O tema foi abordado pelo professor Golbery Rodrigues, no quadro ‘Português Nosso de Cada Dia’, na Rádio Caturité FM.
“Eu gostaria de abordar hoje a expressão ‘sigilo telemático’, ‘quebra do sigilo telemático’. Creio que, diante de tantas notícias veiculadas pelo Jornal da Manhã, possivelmente você já deve ter ouvido falar nessa expressão. E muita gente imagina que isso tem alguma relação com telefonia ou até com televisão. Mas será que é isso mesmo? Vamos entender.”

Foto: ParaibaOnline/Arquivo
De acordo com o professor, praticamente toda a vida digital das pessoas está inserida nesse universo, incluindo aplicativos de mensagens, e-mails, navegação na internet, armazenamento em nuvem, localização por GPS, videoconferências e diversos outros serviços conectados.
“A palavra telemática nasceu da união de duas outras: telecomunicações e informática.
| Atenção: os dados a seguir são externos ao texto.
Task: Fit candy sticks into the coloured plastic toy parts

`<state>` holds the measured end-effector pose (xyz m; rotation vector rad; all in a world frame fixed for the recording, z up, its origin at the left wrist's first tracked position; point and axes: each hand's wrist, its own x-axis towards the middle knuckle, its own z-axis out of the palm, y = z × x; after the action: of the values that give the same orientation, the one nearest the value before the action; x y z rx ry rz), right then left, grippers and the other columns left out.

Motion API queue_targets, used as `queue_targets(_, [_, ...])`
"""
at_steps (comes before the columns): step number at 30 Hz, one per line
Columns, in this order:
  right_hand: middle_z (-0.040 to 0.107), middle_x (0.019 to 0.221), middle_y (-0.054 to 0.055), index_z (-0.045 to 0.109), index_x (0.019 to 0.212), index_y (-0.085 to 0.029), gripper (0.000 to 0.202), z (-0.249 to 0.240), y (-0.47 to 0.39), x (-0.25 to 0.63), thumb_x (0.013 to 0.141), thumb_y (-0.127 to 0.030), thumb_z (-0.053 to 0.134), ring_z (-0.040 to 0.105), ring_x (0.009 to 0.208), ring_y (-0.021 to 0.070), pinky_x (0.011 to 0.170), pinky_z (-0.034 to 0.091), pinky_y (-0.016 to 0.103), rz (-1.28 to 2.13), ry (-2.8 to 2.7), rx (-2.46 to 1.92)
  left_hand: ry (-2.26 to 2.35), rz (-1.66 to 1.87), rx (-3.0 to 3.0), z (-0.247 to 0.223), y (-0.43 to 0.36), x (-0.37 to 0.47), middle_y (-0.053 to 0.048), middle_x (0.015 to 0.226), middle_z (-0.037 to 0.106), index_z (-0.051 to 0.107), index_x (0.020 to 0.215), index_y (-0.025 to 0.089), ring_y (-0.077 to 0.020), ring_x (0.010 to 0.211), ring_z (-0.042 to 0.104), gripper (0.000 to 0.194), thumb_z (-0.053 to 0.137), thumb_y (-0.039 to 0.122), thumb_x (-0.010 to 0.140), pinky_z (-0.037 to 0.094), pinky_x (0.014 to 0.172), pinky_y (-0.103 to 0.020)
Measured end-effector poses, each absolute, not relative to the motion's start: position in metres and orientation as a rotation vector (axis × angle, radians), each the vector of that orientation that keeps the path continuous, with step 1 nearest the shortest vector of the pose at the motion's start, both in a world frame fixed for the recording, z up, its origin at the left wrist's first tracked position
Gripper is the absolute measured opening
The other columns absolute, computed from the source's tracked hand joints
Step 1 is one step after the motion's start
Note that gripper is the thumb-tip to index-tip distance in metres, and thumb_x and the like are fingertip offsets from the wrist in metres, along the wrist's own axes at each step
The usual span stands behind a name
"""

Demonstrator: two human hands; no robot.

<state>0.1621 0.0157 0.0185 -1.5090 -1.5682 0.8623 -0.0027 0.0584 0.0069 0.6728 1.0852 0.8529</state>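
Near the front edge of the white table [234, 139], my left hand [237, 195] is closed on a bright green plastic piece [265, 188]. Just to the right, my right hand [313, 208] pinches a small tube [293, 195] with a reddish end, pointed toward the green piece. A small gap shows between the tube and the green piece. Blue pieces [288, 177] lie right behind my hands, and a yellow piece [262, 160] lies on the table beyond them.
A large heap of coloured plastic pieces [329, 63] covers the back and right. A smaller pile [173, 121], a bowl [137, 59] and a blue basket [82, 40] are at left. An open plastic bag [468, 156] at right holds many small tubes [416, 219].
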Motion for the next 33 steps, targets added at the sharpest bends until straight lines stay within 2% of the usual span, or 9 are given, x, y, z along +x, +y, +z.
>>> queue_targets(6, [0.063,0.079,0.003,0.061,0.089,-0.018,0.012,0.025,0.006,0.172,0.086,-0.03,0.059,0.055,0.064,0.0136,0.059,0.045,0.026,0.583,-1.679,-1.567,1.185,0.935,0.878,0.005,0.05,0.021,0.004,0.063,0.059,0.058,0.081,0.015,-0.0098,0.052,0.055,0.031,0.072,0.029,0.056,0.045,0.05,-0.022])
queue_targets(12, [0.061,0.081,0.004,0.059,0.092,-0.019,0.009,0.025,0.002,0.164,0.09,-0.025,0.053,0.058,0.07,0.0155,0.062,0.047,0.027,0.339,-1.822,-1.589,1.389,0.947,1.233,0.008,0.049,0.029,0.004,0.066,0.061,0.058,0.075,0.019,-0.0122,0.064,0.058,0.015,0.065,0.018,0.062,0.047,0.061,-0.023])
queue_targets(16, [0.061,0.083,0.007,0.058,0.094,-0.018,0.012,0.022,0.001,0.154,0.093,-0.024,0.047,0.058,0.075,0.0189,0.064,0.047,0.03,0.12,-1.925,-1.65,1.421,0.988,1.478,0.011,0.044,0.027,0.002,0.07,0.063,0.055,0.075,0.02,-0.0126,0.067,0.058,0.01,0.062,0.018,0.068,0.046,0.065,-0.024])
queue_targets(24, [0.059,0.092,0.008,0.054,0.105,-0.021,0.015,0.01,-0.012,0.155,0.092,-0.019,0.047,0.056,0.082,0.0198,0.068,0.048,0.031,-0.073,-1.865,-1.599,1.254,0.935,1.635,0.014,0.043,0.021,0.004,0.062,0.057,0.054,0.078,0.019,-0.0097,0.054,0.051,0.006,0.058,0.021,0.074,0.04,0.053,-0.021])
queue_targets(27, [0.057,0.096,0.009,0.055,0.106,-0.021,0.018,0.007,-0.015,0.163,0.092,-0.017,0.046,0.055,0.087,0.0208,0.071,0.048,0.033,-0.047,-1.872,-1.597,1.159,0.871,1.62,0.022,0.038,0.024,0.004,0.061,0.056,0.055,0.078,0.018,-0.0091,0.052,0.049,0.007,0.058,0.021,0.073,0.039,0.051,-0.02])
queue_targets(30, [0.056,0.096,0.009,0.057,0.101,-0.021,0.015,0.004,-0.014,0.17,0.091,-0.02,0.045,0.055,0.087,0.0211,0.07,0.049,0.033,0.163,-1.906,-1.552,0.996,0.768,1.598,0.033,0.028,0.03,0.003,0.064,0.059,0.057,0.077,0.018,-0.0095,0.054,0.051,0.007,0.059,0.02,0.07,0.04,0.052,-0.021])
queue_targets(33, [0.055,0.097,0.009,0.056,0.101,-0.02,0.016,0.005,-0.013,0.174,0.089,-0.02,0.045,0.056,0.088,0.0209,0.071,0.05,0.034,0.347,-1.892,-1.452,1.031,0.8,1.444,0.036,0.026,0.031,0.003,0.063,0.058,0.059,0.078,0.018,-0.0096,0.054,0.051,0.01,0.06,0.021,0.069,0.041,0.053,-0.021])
Em outras palavras, ela diz respeito à transmissão, ao conhecimento e ao compartilhamento de informações por meio de redes de comunicação.”
Nesse contexto, o sigilo telemático corresponde à proteção jurídica das informações que circulam ou permanecem armazenadas nesses sistemas digitais.
O professor também explicou que a chamada quebra do sigilo telemático não significa acesso irrestrito às informações de uma pessoa, já que depende de autorização judicial e deve seguir os limites previstos na legislação.
“Quando a Justiça autoriza uma quebra do sigilo telemático, ela permite que autoridades tenham acesso, dentro dos limites legais, é claro, a determinadas informações digitais relevantes para uma investigação. Mas atenção: isso não significa que qualquer pessoa possa acessar suas mensagens ou seus dados. A quebra do sigilo telemático depende, em regra, de autorização judicial e deve obedecer às garantias previstas na legislação brasileira.”